On March 29, 1961, the case Mapp v. Ohio came before the Supreme Court. Dollree and her lawyers again presented their case that Ohio’s obscenity laws violated the First, Fourth, and Fourteenth Amendments. The court easily concurred with part of the argument. “The justices drew laughs from the courtroom gallery while leaving no doubt how absurd they found Ohio’s obscenity statute,” reported Ken Armstrong for The Marshall Project. “They took turns toying with the lawyer for the state, asking, if mere possession of obscene material constituted a crime, why the clerk of court had not been indicted, or the administrators at certain university libraries, or psychologists, or bibliophiles.”


While the emphasis of Dollree’s legal representation was to challenge the constitutionality of the obscenity laws, a different aspect of the case caught the justices’ eyes: Namely, the Fourth Amendment, mentioned only briefly in the writ of certiorari.


The Fourth Amendment to the United States Constitution affirms that “[t]he right of the people to be secure in their persons, houses, papers, and effects, against unreasonable searches and seizures, shall not be violated, and no Warrants shall issue, but upon probable cause, supported by Oath or affirmation, and particularly describing the place to be searched, and the persons or things to be seized.”

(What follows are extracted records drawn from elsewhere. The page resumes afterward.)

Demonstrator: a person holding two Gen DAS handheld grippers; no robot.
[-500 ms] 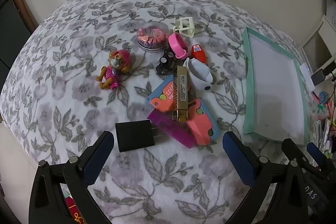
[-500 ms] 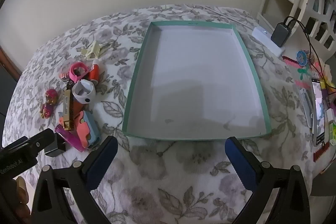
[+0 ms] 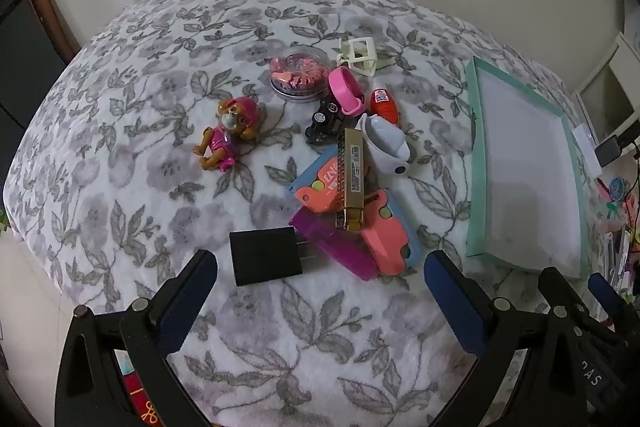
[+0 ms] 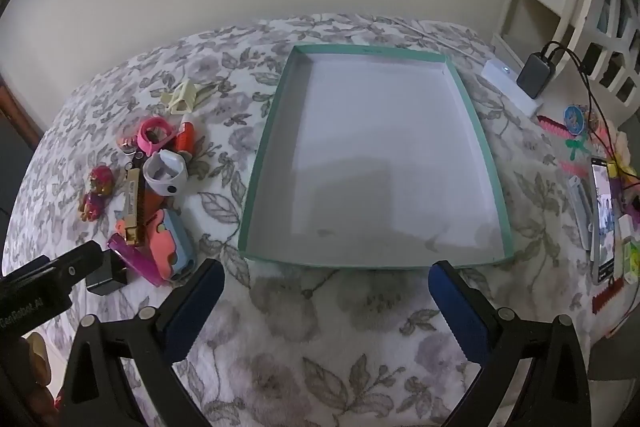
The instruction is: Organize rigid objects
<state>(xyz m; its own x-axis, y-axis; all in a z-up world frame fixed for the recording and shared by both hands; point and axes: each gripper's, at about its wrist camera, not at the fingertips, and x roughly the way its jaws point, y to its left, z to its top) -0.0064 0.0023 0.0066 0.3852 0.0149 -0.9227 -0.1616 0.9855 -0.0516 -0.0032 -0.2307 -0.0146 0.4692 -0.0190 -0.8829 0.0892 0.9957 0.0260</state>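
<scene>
My left gripper [image 3: 320, 277] is open and empty, just short of a black plug adapter [image 3: 266, 256]. Beyond it lies a heap: a purple bar [image 3: 340, 247], a coral and blue toy [image 3: 386, 239], a gold harmonica [image 3: 351, 171], a white cup-like piece [image 3: 386, 147], a pink ring [image 3: 345, 89], a pup figure [image 3: 228, 139] and a round tin [image 3: 298, 79]. My right gripper [image 4: 324, 285] is open and empty in front of an empty teal-rimmed tray [image 4: 256, 187]. The heap [image 4: 152, 187] shows at the left of the right wrist view.
A floral blanket [image 3: 120, 155] covers the surface. The teal tray [image 3: 474, 163] lies right of the heap. A cream clip [image 3: 360, 53] sits behind the heap. A phone [image 4: 602, 211], chargers, cables and small items crowd the far right side. A white shelf stands at upper right.
Both grippers have barely moved; the left view has shifted very slightly towards the black adapter. No object has moved.
</scene>
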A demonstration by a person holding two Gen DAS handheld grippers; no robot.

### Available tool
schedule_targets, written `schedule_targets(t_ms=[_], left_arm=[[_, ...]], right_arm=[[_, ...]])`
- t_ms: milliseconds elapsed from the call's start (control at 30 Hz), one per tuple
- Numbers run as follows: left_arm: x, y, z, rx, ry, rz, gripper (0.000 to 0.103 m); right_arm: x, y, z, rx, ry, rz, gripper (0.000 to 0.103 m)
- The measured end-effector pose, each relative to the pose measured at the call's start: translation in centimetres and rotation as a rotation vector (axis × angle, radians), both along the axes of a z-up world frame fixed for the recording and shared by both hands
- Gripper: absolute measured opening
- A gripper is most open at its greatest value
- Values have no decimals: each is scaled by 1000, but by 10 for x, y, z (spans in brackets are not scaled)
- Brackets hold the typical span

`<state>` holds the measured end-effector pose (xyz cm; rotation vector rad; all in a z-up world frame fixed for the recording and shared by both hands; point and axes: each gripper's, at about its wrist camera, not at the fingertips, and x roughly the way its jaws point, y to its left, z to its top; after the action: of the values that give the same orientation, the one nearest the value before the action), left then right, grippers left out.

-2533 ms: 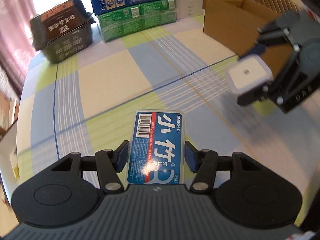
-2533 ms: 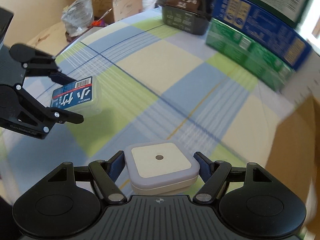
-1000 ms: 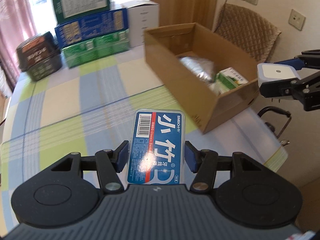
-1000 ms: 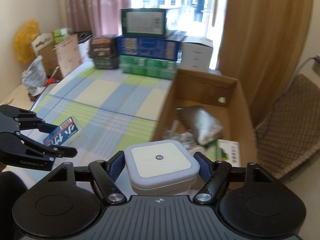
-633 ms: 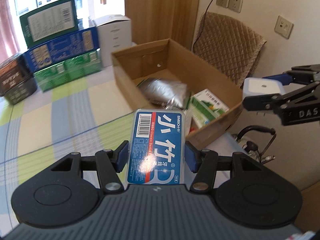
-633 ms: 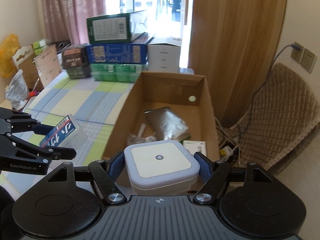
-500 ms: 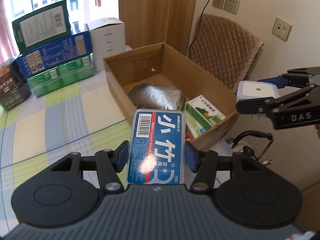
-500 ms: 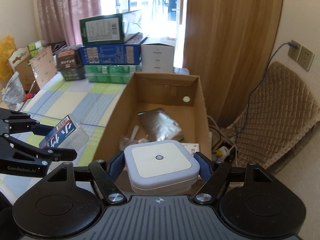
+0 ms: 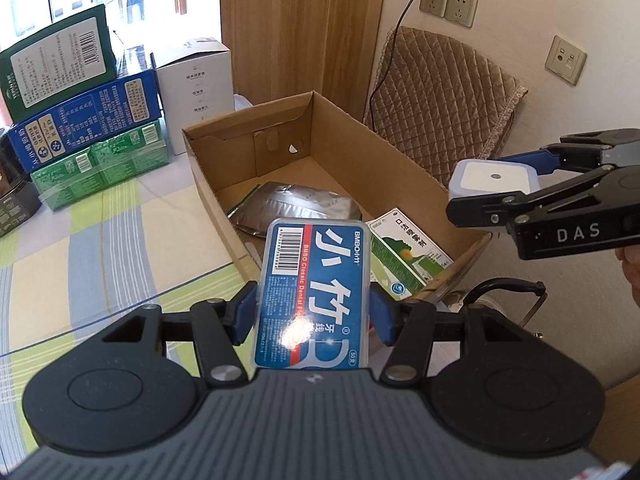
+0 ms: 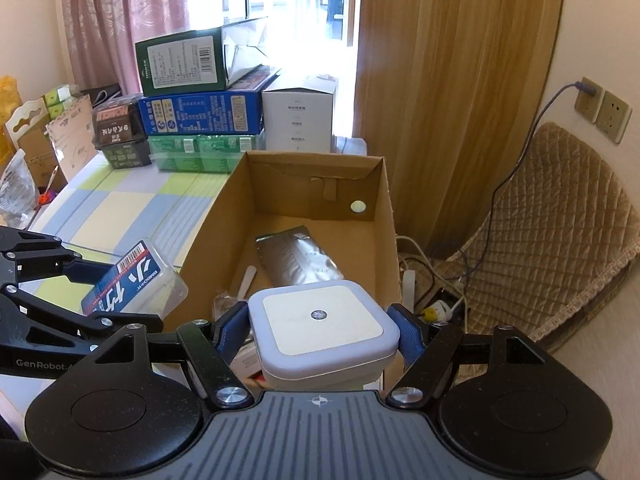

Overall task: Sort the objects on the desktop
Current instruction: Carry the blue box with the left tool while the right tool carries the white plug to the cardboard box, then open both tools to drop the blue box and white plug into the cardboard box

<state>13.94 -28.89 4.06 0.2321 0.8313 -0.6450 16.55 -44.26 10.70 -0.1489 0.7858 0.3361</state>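
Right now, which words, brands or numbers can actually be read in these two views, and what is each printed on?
"BMBO小竹", "Classic Dental Flo…": blue floss case in the left claw.
"DAS": arm of the right claw, left wrist view.
"GenRobot.A…": left claw's arm, right wrist view.
"HONGLI", roughly: dark box, printed upside down.
Green carton in the cardboard box, stacked cartons and white box: too small.
Square white device: none.

A lived-in room of a home: pink patterned curtains [image 10: 100, 20] by a bright window, a wooden door [image 10: 452, 80], wall sockets [image 9: 448, 2] with a plugged-in cable, a quilted chair cover [image 9: 444, 96], a checked cloth on the tabletop [image 10: 120, 208], and stacked grocery cartons [image 10: 200, 116] beside an open cardboard box [image 10: 312, 184].
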Motion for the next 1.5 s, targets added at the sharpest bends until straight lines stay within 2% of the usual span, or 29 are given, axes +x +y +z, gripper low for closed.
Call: schedule_targets(t_ms=[633,667,700,733,833,1067,1500], left_arm=[[36,-22,-14,-45,37,-12,53],[39,-23,-15,-56,43,-14,56],[42,-23,-16,-64,48,-9,68],[42,-23,-16,-68,41,-5,71],[39,-24,-15,-41,9,-22,71],[32,-15,-17,0,-9,-19,71],[28,-3,-17,7,-6,-9,71]], right_arm=[[33,-5,-9,11,17,-41,72],[34,-6,-9,11,17,-45,72],[35,-6,-9,12,18,-47,72],[35,-7,-9,13,19,-49,72],[36,-9,-10,15,22,-51,72],[35,-8,-12,26,30,-47,72],[38,5,-10,43,33,-32,72]])
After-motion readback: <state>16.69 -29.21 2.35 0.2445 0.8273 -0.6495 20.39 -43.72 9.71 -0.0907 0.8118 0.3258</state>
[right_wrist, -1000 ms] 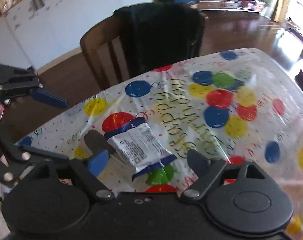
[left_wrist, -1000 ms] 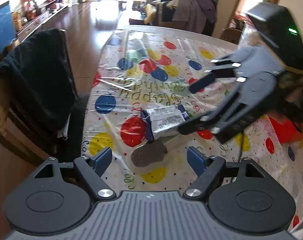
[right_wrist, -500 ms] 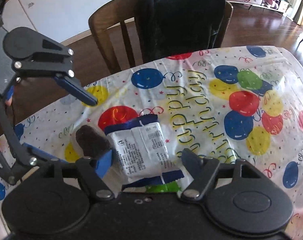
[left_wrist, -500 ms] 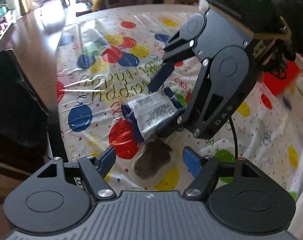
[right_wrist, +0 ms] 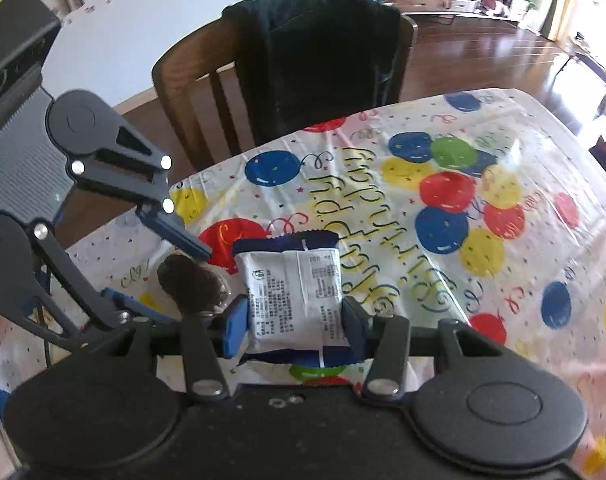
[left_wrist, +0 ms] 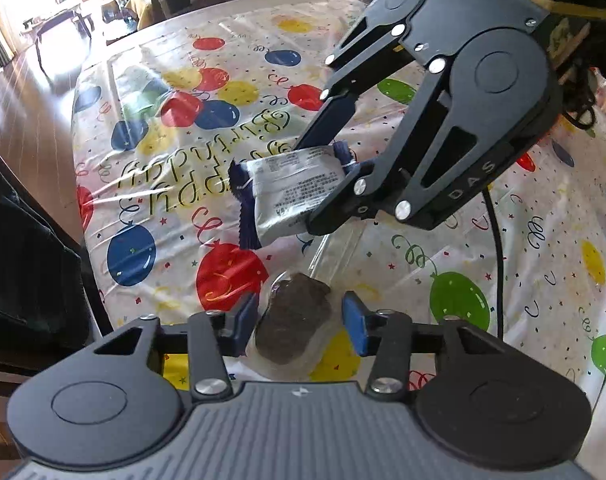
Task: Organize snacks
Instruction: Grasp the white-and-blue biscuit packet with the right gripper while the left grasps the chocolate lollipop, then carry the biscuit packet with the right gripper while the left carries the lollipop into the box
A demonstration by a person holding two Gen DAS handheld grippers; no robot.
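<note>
A silver and navy snack packet [right_wrist: 293,292] sits between the two fingers of my right gripper [right_wrist: 293,326], which is shut on it; in the left wrist view the packet [left_wrist: 291,192] is tilted, a little above the table. A dark brown cookie in clear wrap [left_wrist: 297,328] lies on the tablecloth between the blue pads of my left gripper [left_wrist: 301,326]. The pads stand on either side of the cookie with small gaps, so that gripper is open. The cookie also shows in the right wrist view [right_wrist: 193,284].
The table carries a balloon-print birthday tablecloth [left_wrist: 483,272]. A wooden chair with a black garment [right_wrist: 319,76] stands at the table's edge. The table edge drops to a wooden floor [left_wrist: 27,92]. The right gripper's black cable [left_wrist: 497,256] hangs over the cloth.
My right gripper has closed on the snack packet and raised it off the cloth. My left gripper has moved forward so the cookie lies between its pads.
</note>
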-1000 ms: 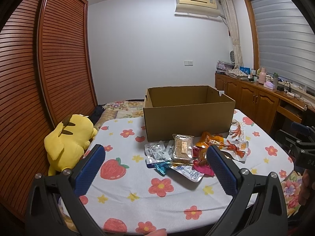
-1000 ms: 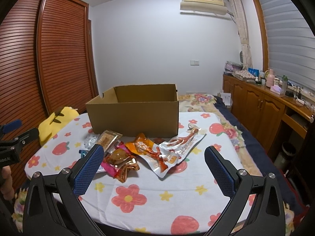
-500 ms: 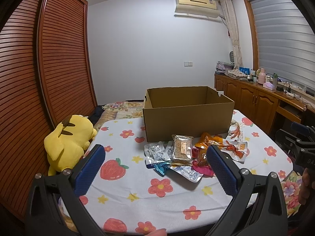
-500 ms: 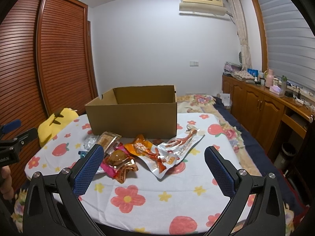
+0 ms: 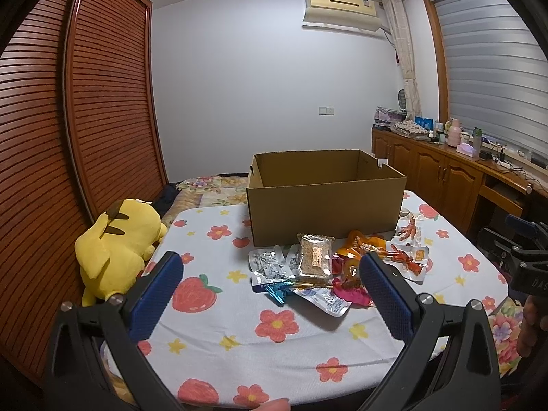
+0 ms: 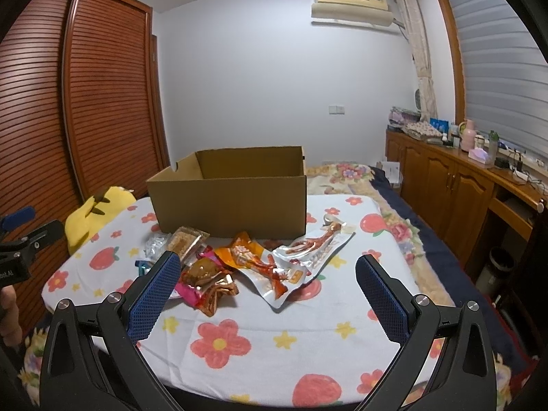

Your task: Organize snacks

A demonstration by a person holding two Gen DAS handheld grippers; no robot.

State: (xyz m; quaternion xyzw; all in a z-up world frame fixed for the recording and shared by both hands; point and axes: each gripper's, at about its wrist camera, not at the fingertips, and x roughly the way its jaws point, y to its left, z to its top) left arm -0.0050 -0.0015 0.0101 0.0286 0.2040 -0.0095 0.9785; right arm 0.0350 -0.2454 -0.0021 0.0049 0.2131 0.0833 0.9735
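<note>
Nearest to the cameras are the two grippers, both held above the near edge of the table. The left gripper has its blue-padded jaws wide apart and holds nothing. The right gripper is the same: jaws wide apart and empty.

Under them lies the tablecloth, white with red flowers and strawberries. A little farther, near the middle of the table, the snack packets lie in a loose pile, some overlapping. On the left side of the pile are a silver packet and a small blue candy wrapper. Beside them is a clear packet with a brown grain bar. To the right are a pink and gold packet, an orange packet and a clear packet with chicken feet.

Just behind the pile stands the open cardboard box; its inside bottom is hidden by the front wall. Far left, at the table's edge, a yellow plush toy leans near the wooden wardrobe.
</note>
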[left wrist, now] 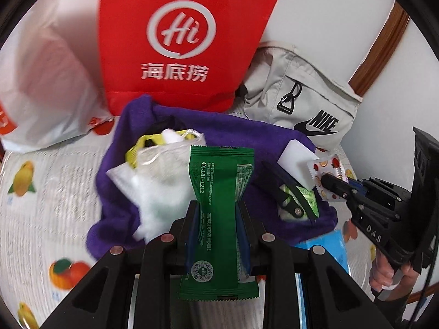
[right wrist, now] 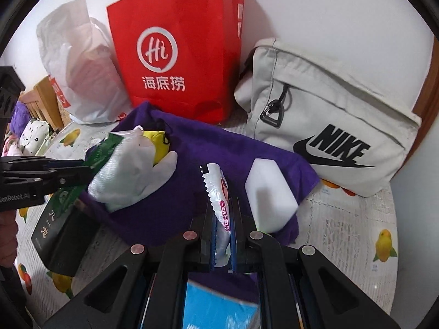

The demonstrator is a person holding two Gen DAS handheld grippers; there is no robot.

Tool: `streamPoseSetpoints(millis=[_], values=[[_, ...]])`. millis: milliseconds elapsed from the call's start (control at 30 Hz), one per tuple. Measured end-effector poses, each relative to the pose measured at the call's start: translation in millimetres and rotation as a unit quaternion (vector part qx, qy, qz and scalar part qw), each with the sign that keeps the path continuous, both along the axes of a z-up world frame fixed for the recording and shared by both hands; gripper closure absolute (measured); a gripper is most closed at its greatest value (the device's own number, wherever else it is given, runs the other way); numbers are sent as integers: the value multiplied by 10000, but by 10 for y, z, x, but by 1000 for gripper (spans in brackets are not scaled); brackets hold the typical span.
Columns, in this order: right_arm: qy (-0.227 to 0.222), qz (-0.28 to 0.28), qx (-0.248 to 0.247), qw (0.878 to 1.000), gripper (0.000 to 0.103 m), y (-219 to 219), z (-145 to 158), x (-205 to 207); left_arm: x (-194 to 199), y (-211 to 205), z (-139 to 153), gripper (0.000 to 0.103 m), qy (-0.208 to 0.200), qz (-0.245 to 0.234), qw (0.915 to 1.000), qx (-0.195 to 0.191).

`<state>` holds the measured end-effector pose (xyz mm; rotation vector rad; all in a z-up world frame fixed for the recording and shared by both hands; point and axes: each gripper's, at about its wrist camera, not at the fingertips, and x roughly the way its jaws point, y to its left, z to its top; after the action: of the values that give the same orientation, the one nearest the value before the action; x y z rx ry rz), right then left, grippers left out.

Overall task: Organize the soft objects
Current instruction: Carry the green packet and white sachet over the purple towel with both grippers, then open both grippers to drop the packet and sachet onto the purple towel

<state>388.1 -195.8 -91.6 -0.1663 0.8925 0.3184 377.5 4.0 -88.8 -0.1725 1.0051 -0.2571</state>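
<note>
My left gripper is shut on a green sachet, held upright above a purple cloth; it also shows at the left of the right wrist view. My right gripper is shut on a small white patterned packet, seen in the left wrist view as a fruit-print packet. On the cloth lie a white soft bundle with a yellow item and a white sponge block.
A red paper bag, a white plastic bag and a grey Nike bag stand along the wall. A dark box lies left, a blue packet near me. Fruit-print tablecloth underneath.
</note>
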Motion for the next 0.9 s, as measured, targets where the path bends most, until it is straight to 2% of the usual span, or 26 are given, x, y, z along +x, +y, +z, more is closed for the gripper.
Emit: streamPoseSetpoints(millis=[233,367,667,767,900], values=[[1,41,-115,9999,95,47,-102,176,263,-168,-85,78,84,-118,9999,80],[179,-7,-207,9996,95,26,-218,269,338,-191,-171,78,125,-91,9997,168],[616,238,204,9976,94,32,-440,335,474,-217,-335,75,188,-67,9987,477],[632,339,283,9970,87,48,-449,328,497,-220,-371,74,227,-90,9981,570],[644,449,333,9964,68,69,-470,326,535,-242,-403,74,235,-101,9977,628]])
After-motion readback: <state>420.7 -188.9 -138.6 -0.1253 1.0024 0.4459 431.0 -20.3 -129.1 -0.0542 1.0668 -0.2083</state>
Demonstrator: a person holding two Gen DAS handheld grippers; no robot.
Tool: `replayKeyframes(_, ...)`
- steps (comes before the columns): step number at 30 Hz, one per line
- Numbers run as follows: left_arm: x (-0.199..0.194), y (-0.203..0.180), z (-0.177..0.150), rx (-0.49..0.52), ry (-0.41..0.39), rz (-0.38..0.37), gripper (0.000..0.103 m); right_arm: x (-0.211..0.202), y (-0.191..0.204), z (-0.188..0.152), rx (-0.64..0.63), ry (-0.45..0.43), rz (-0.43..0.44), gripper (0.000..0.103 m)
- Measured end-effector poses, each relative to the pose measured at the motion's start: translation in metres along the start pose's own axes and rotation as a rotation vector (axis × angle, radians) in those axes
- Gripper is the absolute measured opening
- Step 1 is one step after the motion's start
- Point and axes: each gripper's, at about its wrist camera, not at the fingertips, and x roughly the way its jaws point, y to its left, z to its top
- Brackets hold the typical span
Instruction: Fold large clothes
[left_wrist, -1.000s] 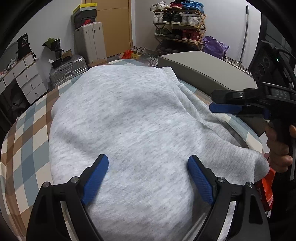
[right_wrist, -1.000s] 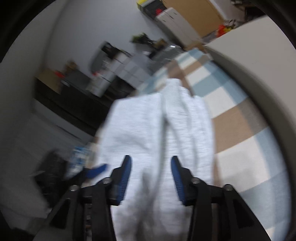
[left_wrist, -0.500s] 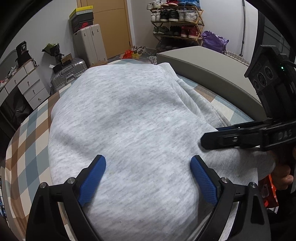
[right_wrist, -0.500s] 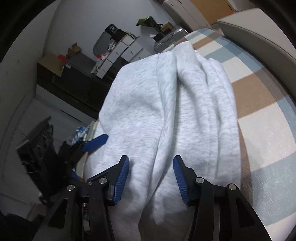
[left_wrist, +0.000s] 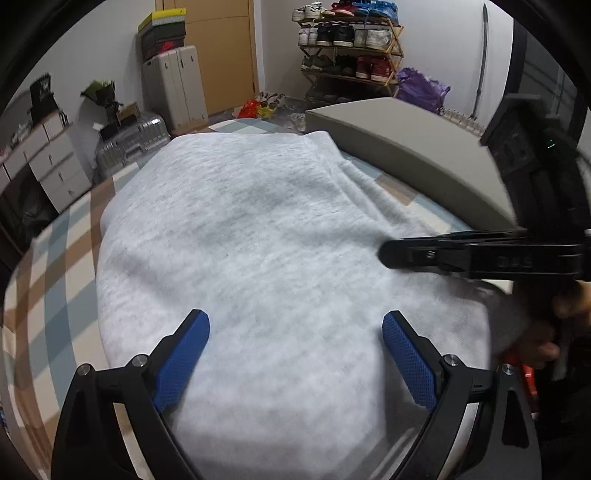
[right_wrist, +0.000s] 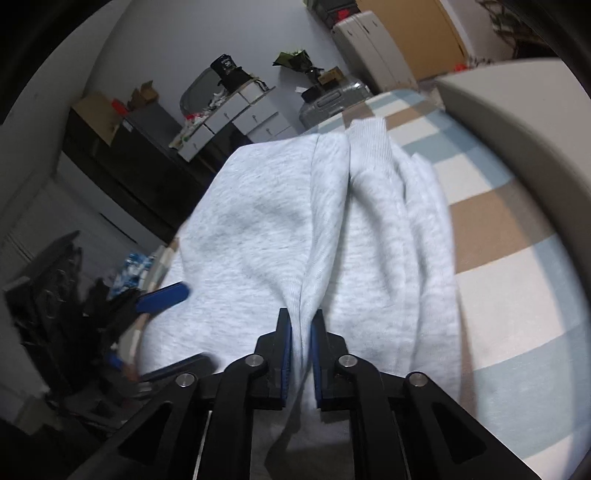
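On right gripper (left_wrist: 384, 254), blurred lettering; unreadable.

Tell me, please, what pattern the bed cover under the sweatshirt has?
The bed cover is checked in brown, pale blue and white, clearest in the right wrist view.

We see one large, light heather-grey sweatshirt of soft fleece knit (left_wrist: 258, 258) spread across the checked bedcover in brown, blue and white (left_wrist: 55, 295). Its broad body lies mostly flat and smooth. Along one side the fabric gathers into long lengthwise folds (right_wrist: 388, 229), ending in a ribbed cuff or hem (right_wrist: 367, 136). A raised ridge of cloth near that side stands pinched up (right_wrist: 301, 332).
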Motion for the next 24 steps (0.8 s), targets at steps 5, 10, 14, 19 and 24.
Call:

Since its writing, the Fourth Amendment had been tested and explicated. A 1948 Supreme Court case, Wolf v. Colorado, ruled that evidence obtained through illegal searches could be used against defendants in state courts, but not in federal ones.


“You’re asking us to overrule Wolf against Colorado?” queried Justice Felix Frankfurter.


“No,” Alexander Kearns answered. “I don’t believe we are.”


But on June 19, 1961, in a 6-3 decision, that’s just what the Supreme Court did (Justice Frankfurter dissented, along with two others). The majority justices resolved what they saw as the “asymmetry” created by Wolf v. Colorado.


“Presently,” the opinion read, “a federal prosecutor may make no use of evidence illegally seized, but a State’s attorney across the street may, although he supposedly is operating under the enforceable prohibitions of the same Amendment.” The protection of the Fourth Amendment, they contended, was not meaningfully held by U.S. citizens “if the whim of any police officer who, in the name of law enforcement itself, chooses to suspend its enjoyment.”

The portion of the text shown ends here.